Visiting a Boy Scouts troop
Fun times at the Dallas Stars

In addition to the Classroom Champions program, I have also had the opportunity to speak at various schools, churches and even Boy Scout troops pursuing their disability awareness patches. Just as with my classrooms, I am able to share my story with these various groups, and show them what is possible, and to show them that anything is possible with a positive attitude, an open mind, and hard work and dedication. To show them that no matter what life throws their way, if they set their mind to something, they can achieve anything. To show them that despite their differences, whether it is a disability, their race, religion, or gender, we all have dreams, and we can all pursue and achieve great things in life.

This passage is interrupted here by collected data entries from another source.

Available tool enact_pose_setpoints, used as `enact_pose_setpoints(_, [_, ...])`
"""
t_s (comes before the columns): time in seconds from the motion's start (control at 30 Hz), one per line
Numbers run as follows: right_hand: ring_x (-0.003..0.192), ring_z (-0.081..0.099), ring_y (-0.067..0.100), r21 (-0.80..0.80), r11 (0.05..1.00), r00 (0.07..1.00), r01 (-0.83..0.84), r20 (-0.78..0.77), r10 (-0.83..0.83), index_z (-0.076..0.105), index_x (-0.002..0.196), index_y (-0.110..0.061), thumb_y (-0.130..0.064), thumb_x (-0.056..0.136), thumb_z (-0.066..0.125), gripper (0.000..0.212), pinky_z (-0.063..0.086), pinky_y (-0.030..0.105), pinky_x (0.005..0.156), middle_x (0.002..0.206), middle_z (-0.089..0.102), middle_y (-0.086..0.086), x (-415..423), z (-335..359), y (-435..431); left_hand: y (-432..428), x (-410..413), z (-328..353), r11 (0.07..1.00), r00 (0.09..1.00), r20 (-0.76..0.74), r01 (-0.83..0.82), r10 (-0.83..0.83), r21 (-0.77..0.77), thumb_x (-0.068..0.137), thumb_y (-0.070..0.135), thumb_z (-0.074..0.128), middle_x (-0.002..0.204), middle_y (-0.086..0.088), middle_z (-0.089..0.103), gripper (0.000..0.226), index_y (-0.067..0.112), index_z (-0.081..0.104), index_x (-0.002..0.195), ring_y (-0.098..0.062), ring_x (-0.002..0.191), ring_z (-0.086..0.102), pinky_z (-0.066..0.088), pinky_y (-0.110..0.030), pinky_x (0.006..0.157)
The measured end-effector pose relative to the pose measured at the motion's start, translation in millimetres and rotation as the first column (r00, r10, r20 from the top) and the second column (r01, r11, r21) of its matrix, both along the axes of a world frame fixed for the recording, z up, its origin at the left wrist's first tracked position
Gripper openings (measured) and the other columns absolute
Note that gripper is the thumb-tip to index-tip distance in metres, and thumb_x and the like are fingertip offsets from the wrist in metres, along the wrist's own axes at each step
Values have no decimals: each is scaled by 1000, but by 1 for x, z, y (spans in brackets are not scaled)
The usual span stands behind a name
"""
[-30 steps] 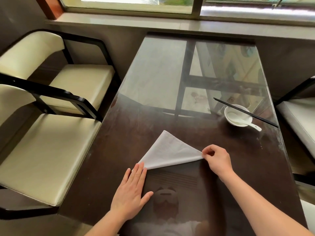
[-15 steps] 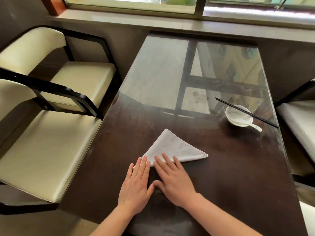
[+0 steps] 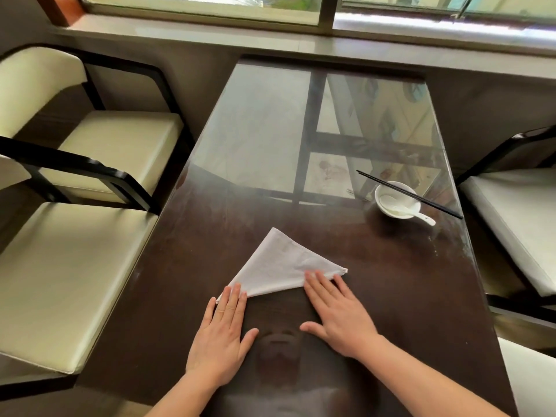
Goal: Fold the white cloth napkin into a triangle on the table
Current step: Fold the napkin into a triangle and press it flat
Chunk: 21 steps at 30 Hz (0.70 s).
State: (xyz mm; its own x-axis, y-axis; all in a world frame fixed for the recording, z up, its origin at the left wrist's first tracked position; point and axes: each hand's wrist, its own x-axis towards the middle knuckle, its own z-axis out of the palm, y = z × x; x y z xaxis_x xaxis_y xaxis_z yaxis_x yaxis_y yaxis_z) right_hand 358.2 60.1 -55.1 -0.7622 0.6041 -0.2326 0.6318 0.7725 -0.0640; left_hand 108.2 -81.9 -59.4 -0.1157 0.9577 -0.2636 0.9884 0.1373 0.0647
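The white cloth napkin (image 3: 279,264) lies flat on the dark glass-topped table (image 3: 391,296) as a triangle, its apex pointing away from me. My left hand (image 3: 224,332) rests flat with its fingertips on the napkin's near left corner. My right hand (image 3: 338,311) lies flat too, fingers spread over the folded edge near the right corner. Neither hand grips the cloth.
A white bowl (image 3: 396,200) with a white spoon (image 3: 406,209) in it stands at the right, black chopsticks (image 3: 409,194) laid across its rim. Cream-cushioned chairs (image 3: 69,266) flank the table's left side, another chair (image 3: 517,218) the right. A window sill runs behind.
My right hand let go of the right corner, went to the left beside my left hand, then slid right along the folded edge. The napkin now lies flat.
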Motion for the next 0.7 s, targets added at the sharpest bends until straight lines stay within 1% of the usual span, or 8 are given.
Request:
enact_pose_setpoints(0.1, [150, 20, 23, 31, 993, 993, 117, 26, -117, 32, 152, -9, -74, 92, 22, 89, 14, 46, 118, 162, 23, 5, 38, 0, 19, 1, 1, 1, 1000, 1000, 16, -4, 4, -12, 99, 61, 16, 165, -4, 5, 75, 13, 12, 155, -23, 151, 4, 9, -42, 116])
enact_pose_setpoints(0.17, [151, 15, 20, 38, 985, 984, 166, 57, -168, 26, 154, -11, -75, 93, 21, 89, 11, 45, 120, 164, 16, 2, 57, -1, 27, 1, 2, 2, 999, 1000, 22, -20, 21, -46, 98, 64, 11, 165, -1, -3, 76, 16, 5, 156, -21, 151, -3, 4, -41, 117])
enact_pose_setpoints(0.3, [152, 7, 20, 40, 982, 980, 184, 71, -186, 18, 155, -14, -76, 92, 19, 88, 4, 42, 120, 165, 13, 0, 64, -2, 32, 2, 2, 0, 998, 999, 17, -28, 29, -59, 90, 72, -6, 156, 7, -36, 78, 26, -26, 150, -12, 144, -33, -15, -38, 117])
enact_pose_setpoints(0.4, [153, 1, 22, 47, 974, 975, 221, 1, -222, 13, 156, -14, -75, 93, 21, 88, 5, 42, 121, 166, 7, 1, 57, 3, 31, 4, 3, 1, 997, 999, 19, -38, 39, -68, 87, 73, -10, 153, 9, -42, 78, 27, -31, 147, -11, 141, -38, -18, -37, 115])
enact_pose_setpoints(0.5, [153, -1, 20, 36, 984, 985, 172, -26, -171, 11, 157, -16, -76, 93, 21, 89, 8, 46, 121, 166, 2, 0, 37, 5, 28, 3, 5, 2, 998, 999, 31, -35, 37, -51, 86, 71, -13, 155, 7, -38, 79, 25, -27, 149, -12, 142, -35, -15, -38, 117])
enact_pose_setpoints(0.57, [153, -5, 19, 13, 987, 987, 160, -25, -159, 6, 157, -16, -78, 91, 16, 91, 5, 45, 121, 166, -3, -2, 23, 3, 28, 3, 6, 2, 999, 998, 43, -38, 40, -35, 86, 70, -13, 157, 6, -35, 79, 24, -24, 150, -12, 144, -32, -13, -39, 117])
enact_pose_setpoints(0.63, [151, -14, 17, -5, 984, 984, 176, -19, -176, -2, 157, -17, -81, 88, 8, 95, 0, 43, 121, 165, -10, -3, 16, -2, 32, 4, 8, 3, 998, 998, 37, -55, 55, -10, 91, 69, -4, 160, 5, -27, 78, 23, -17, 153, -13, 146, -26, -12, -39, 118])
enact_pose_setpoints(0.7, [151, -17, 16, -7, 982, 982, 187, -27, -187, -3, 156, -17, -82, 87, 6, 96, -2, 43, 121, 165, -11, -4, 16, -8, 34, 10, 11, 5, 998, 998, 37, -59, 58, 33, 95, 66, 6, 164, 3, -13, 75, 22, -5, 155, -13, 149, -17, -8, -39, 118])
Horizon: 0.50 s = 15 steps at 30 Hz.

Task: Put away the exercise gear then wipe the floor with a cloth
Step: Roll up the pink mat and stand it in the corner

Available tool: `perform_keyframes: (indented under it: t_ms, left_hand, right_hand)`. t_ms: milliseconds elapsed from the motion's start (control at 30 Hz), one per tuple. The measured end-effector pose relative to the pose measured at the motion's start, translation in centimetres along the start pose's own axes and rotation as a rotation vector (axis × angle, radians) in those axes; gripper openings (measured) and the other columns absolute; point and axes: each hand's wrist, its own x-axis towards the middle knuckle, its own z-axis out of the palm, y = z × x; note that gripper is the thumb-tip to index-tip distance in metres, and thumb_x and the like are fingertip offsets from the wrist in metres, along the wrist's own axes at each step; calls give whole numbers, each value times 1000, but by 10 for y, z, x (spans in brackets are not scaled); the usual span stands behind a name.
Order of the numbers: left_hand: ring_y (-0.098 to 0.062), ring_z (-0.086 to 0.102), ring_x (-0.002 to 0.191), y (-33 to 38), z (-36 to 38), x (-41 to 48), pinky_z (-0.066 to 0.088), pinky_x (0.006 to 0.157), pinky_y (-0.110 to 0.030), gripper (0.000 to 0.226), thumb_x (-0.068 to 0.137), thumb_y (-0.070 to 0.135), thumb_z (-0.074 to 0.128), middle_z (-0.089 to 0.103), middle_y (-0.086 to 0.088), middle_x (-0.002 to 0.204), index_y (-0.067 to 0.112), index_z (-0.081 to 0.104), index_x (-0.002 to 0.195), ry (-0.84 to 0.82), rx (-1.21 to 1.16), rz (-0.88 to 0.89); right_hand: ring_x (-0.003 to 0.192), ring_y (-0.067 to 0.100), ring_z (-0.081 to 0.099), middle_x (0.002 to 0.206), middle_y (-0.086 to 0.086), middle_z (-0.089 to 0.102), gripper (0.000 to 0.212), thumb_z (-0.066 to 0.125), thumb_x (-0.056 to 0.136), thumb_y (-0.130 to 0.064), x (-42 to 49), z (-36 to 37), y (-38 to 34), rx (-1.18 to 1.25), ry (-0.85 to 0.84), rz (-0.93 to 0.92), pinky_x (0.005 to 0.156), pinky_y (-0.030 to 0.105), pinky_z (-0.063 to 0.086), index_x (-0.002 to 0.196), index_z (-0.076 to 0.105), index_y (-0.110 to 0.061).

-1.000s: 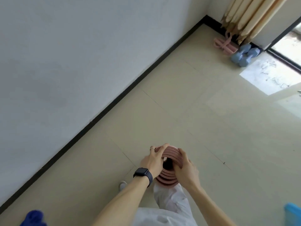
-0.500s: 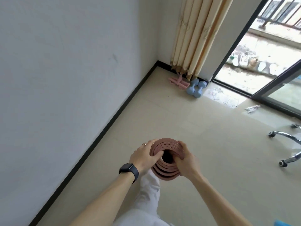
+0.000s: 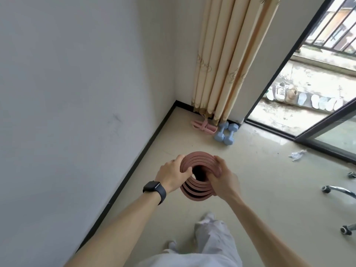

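A white wall [image 3: 67, 93] fills the view from 7 to 11 o'clock, meeting the pale tiled floor [image 3: 269, 180] along a black skirting line; a cream curtain [image 3: 227, 60] hangs at 12 o'clock in the corner; a dark-framed sliding door [image 3: 327, 128] stands open from 1 to 3 o'clock, with shoes [image 3: 283, 91] lined up outside it; the person's white trouser leg [image 3: 210, 239] shows at 6 o'clock; a dusty-pink roll [image 3: 194, 193], wound in a loose spiral with a dark hollow centre, is held in the air just below the middle of the view; the left hand [image 3: 171, 174] grips its 9 o'clock side with fingers curled over the rim; the right hand [image 3: 223, 180] grips its 3 o'clock side likewise; two light-blue dumbbells [image 3: 224, 132] lie side by side on the floor at the curtain's foot; a pink pedal puller [image 3: 203, 127] lies just beside them at their 9 o'clock; chrome chair legs [image 3: 339, 189] reach in at 4 o'clock; a black watch [image 3: 154, 186] sits on the left wrist; a crumpled white scrap [image 3: 296, 154] lies at 3 o'clock near the door track.
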Motion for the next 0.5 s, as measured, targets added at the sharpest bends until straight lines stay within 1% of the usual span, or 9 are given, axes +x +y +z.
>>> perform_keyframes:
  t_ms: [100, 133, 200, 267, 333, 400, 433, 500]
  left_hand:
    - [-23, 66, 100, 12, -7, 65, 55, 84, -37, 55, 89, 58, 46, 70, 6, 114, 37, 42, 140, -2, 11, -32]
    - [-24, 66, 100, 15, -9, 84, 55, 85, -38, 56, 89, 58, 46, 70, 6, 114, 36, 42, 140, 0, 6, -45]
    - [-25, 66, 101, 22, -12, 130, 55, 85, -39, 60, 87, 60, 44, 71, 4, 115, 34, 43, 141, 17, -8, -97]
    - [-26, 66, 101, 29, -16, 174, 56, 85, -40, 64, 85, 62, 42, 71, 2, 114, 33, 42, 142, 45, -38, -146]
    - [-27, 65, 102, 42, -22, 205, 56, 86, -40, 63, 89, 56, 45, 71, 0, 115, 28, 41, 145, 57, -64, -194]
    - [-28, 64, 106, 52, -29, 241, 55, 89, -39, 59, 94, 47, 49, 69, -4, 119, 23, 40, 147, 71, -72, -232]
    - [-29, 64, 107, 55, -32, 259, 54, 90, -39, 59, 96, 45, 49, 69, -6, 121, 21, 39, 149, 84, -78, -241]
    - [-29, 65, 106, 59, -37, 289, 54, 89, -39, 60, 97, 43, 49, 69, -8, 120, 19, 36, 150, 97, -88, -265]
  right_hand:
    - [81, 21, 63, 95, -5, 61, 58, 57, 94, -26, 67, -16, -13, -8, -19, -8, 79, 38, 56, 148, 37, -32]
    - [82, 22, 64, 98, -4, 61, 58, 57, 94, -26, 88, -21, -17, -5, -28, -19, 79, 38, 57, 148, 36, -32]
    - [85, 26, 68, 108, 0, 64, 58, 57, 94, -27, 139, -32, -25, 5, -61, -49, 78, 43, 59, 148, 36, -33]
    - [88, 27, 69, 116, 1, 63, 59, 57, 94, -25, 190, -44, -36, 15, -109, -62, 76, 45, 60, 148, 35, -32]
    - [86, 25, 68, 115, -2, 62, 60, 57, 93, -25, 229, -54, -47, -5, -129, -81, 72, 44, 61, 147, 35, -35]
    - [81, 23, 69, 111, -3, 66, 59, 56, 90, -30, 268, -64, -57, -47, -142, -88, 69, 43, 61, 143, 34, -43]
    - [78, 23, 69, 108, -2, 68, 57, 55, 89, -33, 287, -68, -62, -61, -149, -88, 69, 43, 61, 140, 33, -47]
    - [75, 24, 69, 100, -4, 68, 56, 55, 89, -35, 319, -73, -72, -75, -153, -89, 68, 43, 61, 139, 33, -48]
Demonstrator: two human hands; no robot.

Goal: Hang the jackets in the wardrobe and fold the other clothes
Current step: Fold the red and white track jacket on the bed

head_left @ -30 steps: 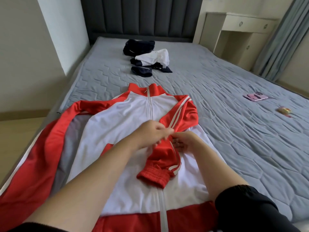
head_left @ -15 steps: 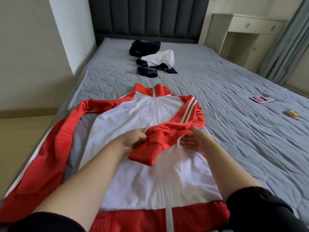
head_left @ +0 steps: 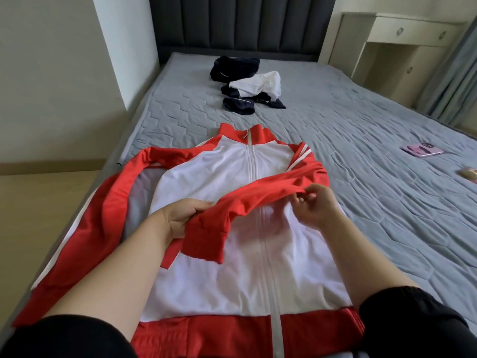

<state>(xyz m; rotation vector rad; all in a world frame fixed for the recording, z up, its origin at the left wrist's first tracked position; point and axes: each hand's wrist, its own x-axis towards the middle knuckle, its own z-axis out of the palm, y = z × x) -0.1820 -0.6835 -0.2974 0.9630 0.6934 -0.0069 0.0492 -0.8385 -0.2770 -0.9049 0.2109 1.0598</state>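
Observation:
A red and white zip jacket lies flat, front up, on the grey bed. Its right sleeve is drawn across the chest toward the left. My left hand grips that sleeve near the red cuff, which hangs just above the white front. Further along the same sleeve, my right hand pinches the red fabric and lifts it slightly. The jacket's other sleeve stretches along the bed's left edge.
A heap of navy and white clothes lies near the dark headboard. A pink phone and a small yellowish object rest on the bed at right. A cream desk stands beyond; wall and floor at left.
The right sleeve, which hung folded down the chest, has been pulled sideways across the jacket. My left hand carried the cuff leftward; my right hand now pinches the sleeve higher.

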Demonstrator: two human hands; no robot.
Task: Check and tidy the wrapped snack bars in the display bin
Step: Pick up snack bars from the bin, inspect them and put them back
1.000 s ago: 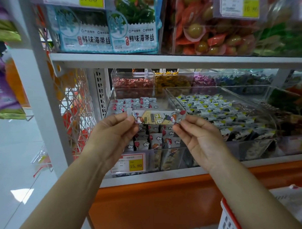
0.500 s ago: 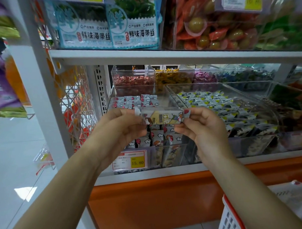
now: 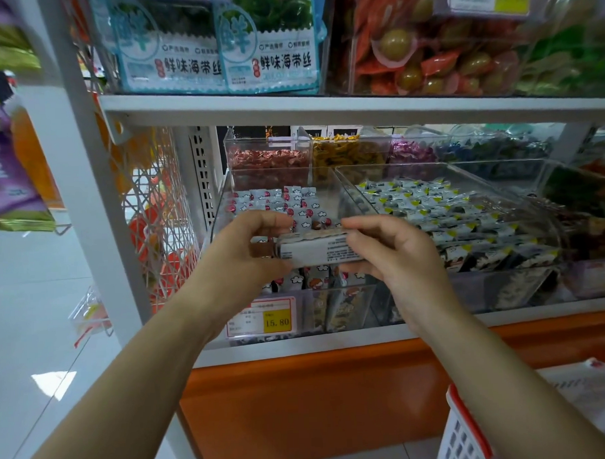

This also carries over into having the opportunity to introduce disabled people to the great sport of sled hockey! I am fortunate enough to be able to help run the sled hockey division of the Southwest Wheelchair Athletic Association, and put people out on the ice for the first time in their lives, or put them out there for the first time since a tragic accident such as being injured in the war overseas. This is extremely rewarding because we get to show people that there is a way to play hockey, despite their disability, and open their eyes to a whole new side of disabled sports that they might not ever heard about before. Another exciting role I have with SWAA is taking families from the disabled community here in Dallas to Dallas Star’s games, courtesy of Dallas Star player Tyler Seguin, who donated a suite to SWAA for the entire season! We get to provide a few hours of joy and excitement with various families throughout the whole season! For some families, it is the first time they have ever been to an NHL hockey game, while others are avid fans and taking in a game from a suite is a dream come true. It also gives us the opportunity to talk to people a little bit about sled hockey and the Paralympic Games as well. But best of all, after the game, we get to take them down to meet Tyler Seguin and the other players to take pictures and get autographs! It truly has been an amazing thing to be a part of!

Having these opportunities to share these messages, to change people’s lives with my story and my journey, and to introduce them to sled hockey and the Paralympic Movement is what being a Paralympian really means to me. Being a Paralympian away from the ice is the real privilege. Being a U.S. Paralympian 24 hours a day, seven days a week is really what I am most proud of!